I don't know anyone who could gaze at the images of oil-slimed pelicans, gulls, and sea turtles and not feel revulsion and regret. Yet beyond the urgent need to plug the gushing well, protect the coastline and fisheries, and restore the Gulf Coast environment as rapidly as possible, we cannot allow our entirely appropriate emotional response to this tragedy to overwhelm our judgment. As bad as this spill is, our long-term challenges of energy security and climate change remain worse. We would only compound the damage if we allowed our reaction to this spill and its ripples beyond oil to further confuse our energy policies.
In his column in yesterday's Washington Post, Robert Samuelson sharply criticized the President's effort to harness the public's frustration and outrage against the spill into support for his energy and climate change agenda. Mr. Samuelson raised some very salient points concerning the difficulties of attempting to reduce our consumption of fossil fuels at the same time we must meet the expanding energy needs of a growing economy and population. However, I think he missed the deeper contradiction that has been created by the "strange bedfellows" coalitions that have formed since the middle of the last decade, marrying concerns about climate change to the urgent necessity of improving our energy security. As long as the shared enemy was foreign oil--from "countries that don't like us"--these groups could emphasize the overlaps in their positions and mostly ignore the resulting inconsistencies. But with the reaction to the spill turning the political tide against domestic oil as well as the imported kind--and perhaps, by extension, against natural gas derived from the hydraulic fracturing of shale reservoirs--the convenient overlap between climate policy and energy security could vanish.

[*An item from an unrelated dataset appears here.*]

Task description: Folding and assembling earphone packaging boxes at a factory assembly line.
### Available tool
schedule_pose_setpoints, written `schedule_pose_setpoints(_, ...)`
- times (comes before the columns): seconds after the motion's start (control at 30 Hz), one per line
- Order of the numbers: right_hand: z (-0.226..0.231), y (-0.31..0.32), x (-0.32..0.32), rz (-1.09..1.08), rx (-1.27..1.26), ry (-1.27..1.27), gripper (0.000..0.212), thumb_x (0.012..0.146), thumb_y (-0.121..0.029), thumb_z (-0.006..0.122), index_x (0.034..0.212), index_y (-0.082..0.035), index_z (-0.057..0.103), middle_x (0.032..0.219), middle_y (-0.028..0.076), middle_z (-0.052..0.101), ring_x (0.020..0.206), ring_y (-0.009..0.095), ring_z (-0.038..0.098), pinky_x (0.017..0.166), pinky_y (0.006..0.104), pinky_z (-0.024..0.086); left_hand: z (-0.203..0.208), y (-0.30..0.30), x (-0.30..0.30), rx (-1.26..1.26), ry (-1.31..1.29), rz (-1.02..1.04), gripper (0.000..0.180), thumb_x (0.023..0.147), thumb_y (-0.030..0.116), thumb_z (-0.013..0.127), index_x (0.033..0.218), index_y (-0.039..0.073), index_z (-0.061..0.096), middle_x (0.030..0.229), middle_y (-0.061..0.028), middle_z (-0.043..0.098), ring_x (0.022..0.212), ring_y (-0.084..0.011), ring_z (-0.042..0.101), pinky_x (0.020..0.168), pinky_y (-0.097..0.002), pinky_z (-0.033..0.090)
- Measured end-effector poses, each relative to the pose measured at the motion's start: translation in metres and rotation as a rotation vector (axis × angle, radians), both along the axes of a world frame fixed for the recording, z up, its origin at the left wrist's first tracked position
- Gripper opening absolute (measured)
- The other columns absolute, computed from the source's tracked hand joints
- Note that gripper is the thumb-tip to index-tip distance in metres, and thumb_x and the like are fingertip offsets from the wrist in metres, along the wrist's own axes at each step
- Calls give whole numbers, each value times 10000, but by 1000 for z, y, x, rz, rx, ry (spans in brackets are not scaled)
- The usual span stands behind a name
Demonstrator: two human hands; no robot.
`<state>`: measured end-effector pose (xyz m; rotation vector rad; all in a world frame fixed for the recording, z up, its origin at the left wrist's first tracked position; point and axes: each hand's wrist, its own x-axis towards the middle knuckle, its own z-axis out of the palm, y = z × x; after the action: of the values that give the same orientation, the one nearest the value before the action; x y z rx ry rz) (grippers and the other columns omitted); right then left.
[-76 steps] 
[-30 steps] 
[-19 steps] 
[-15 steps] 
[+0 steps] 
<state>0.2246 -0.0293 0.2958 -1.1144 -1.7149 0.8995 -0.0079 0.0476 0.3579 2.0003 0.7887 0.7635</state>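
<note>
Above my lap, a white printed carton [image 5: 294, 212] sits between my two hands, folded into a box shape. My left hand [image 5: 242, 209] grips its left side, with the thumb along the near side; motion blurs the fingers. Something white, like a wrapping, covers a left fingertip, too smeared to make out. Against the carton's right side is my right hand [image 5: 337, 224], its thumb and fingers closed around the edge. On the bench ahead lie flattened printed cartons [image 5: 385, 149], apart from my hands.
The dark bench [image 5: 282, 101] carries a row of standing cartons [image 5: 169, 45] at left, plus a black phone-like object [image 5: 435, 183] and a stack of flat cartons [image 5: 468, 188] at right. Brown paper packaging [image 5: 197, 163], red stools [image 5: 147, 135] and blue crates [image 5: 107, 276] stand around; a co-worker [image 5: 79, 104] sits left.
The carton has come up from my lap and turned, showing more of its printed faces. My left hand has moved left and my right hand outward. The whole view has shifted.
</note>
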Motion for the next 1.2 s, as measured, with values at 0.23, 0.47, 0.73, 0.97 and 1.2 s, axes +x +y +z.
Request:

If that sounds counter-intuitive, perhaps it's because so much of what we've been told by our leaders concerning our energy options has ignored the fundamental mismatch of scale between fossil fuels and our rapidly-growing renewable energy sources. Consider that while US ethanol production has grown by an astonishing 660% since 2000--an average of 23% per year--it still equates to just 2.4% of our annual oil consumption. Non-hydropower renewables, including wind power, which has grown by an even more remarkable 34% per year since 2000, made up just 3.6% of US electricity supply last year. These facts are crucial to the debate, not because these energy sources should be regarded as inconsequential, but because at their current and anticipated near-future output renewables provide a form of energy currency that can only be spent once. If we want to expand wind, solar, geothermal and biomass power to reduce the greenhouse gas emissions from coal-fired power generation, we cannot spend them again on powering electric vehicles to displace petroleum-based transportation fuels. If we want to leverage biofuels to back out imported oil, we can't spend the same biofuels to take the place of oil we won't be getting from offshore wells we aren't drilling. Someday, biofuels and renewable electricity sources may have grown enough to take on all comers, but that day remains over the horizon. And while nuclear power is already contributing on a much larger scale, its expansion will take many years, particularly if we begin retiring older nuclear power plants like Vermont Yankee in the interim.
Natural gas operates in a similar realm of hard choices, though on a larger scale. It currently accounts for nearly one-fourth of our total energy consumption. Last year, with electricity demand down and gas prices at less than half their level of just a few years ago, natural gas-fired power generation made significant inroads into the market share of coal-fired power. That was good for consumers and good for the environment, but it was only possible as a result of the dramatic resurgence of US gas production from the development of shale gas supplies. Together with coal bed methane and gas from tight sands, these unconventional sources now make up half our domestic natural gas output. Yet as with renewables, if we want to use this additional gas to reduce the 40% of US CO2 emissions coming from the power sector, we can't employ the same gas to displace gasoline in cars or diesel in trucks. And without the contribution of shale gas made possible by "fracking", gas would likely be too expensive to substitute for either oil or coal.
We have a wealth of new and old options for addressing both our greenhouse gas emissions and our reliance on imported oil. However, at this point that bounty of choices does not extend to backing out all oil while still reducing emissions. With biofuels and renewable electricity already fully committed to our established energy priorities, our only large-scale option for foregoing the enormous energy resources embodied in the deepwater oil reservoirs of the Gulf Coast--other than simply ramping up oil imports--would require converting coal into liquid fuels. We have off-the-shelf technology to do this, but unfortunately not yet to contain the large increase in CO2 emissions that would accompany such a strategy. Perhaps before we commit ourselves to anything beyond the shortest suspension of deepwater drilling necessary to ensure that it can proceed safely, we should clarify what our national energy priorities really are. A change in the implicit direction in which we've been heading could have far-reaching and enormously expensive consequences, including for the environment.